Task to complete: Would you return every line of the listing below that has "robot" in it?

Materials provided:
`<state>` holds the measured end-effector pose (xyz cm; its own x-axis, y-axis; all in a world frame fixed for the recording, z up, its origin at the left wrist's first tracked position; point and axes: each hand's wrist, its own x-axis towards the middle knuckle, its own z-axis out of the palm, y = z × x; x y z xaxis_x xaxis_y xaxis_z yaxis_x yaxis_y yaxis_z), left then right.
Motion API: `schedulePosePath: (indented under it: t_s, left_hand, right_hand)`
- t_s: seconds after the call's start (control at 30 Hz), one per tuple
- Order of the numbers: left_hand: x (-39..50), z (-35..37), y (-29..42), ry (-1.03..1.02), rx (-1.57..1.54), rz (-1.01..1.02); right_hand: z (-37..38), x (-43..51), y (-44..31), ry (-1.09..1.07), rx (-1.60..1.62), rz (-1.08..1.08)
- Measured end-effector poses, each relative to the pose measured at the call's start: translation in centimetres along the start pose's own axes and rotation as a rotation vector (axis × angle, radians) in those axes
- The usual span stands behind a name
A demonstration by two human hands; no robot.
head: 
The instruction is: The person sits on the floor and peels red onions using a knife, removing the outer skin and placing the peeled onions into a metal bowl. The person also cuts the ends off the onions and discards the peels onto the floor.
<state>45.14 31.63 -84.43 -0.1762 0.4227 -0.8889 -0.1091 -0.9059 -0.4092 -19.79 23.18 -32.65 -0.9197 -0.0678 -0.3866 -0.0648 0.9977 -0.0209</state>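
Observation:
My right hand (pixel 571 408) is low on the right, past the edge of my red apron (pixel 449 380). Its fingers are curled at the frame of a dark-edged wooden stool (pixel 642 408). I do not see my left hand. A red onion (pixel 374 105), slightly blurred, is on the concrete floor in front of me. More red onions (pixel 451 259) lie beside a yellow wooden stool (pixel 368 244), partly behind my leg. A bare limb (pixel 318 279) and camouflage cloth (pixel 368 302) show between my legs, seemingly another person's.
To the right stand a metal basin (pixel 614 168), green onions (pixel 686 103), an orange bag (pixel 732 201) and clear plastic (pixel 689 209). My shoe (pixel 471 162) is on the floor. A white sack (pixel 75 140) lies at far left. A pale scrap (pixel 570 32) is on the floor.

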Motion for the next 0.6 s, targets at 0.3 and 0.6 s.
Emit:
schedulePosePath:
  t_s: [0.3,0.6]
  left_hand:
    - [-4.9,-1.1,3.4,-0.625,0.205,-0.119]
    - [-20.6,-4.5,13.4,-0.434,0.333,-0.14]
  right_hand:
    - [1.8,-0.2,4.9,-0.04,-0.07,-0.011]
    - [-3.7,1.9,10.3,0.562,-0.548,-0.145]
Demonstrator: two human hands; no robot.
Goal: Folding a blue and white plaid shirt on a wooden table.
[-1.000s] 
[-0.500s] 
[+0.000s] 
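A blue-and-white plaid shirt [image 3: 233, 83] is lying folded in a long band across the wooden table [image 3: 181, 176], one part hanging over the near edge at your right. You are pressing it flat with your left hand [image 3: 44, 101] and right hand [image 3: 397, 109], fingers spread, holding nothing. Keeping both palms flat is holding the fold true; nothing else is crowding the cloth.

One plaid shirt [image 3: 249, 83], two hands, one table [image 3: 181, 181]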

Solution to this task:
A demonstration by two human hands; no robot.
Demonstrator: two human hands; no robot.

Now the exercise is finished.